- Leader: Morel Rodriguez
- Founded: 2001
- National affiliation: Democratic Alliance (Venezuela)

= Regional Advance Movement =

Venezuelan political party

Regional Advance Movement (MRA) (Movimiento Regional de Avanzada) is a Venezuelan political party of a regional nature that only has a presence in the State of Nueva Esparta, it was founded in April 2001. It is a party opposed to the administration of the Bolivarian Revolution.

In the 2021 Venezuelan regional elections, Morel Rodriguez was elected governor of Nueva Esparta from 2021 to 2025.

==History==

In 2001, a sector of AD from the state of Nueva Esparta also separated from the party and created the Regional Advance Movement (MRA).

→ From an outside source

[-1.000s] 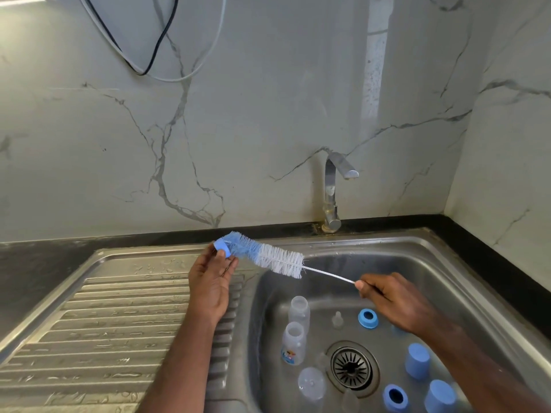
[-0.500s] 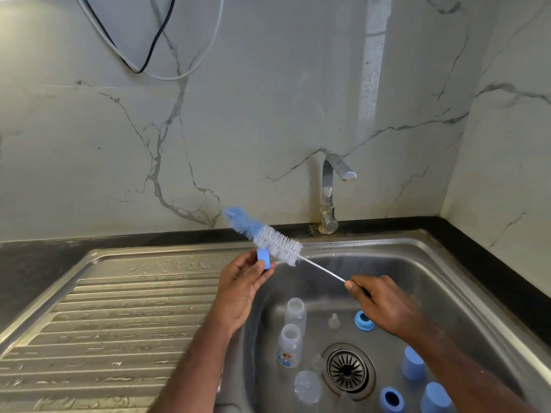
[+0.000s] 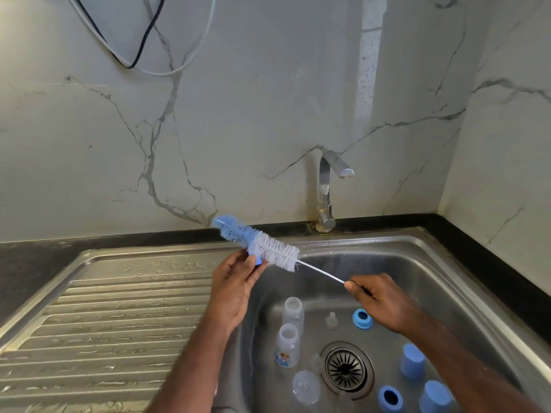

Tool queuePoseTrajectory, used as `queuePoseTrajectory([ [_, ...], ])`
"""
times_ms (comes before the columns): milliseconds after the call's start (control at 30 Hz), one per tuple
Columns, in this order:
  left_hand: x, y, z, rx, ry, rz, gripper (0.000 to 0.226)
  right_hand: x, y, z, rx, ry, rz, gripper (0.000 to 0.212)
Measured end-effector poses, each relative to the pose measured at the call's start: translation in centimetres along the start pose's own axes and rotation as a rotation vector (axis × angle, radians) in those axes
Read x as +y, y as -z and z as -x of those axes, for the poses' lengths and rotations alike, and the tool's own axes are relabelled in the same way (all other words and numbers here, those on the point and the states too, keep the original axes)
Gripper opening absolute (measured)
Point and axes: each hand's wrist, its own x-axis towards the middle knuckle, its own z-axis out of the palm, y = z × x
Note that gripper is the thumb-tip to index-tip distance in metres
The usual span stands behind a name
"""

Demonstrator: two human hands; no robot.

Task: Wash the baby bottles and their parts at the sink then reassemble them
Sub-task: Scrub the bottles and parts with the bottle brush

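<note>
Bottle brush [image 3: 262,245] | right hand [image 3: 378,299] pinches wire | left hand [image 3: 235,287] grips blue part [image 3: 258,260] (half hidden)

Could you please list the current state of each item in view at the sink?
Left hand: pinches blue ring against the brush.
Right hand: grips bottle brush by its wire handle.
Tap: no water running.
Two bottles: upright, uncapped, in the sink.
Blue caps: loose in the sink.
</note>
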Motion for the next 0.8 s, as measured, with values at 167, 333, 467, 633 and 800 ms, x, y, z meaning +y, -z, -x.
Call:
queuePoseTrajectory([
  [167,-0.2,0.7,-0.2,-0.044,0.000,-0.086,0.034,-0.4,0.1,0.3,-0.037,-0.010,0.010,0.044],
  [333,-1.8,-1.1,0.6,-0.110,0.009,-0.225,0.025,-0.6,-0.1,-0.1,-0.034,-0.008,-0.013,0.042],
  [467,-0.6,0.1,-0.2,-0.026,0.000,-0.024,0.041,0.9,1.0,0.5,-0.057,-0.040,-0.038,0.043],
  [633,-1.9,-1.2,0.9,-0.181,0.023,-0.302,0.038,-0.9,-0.3,0.2,0.009,0.006,-0.001,0.043],
  [800,-1.1,-1.1,0.5,-0.030,0.032,-0.035,0.042,0.0,0.9,0.5,-0.057,-0.002,-0.052,0.044],
])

In the 2004 regional elections they supported Morel Rodríguez, from the Democratic Action party, as a candidate for the governorship of the Nueva Esparta State, and he was elected, with the support of other political parties such as Copei, Primero Justicia, among other political movements.

In the 2017 municipal elections, they nominated their leader, Morel Rodríguez Salcedo as a candidate for mayor of the Maneiro municipality, being elected with 58.39% of the votes, however Rodríguez had the support of Copei, Nuvipa, MAS and IPP.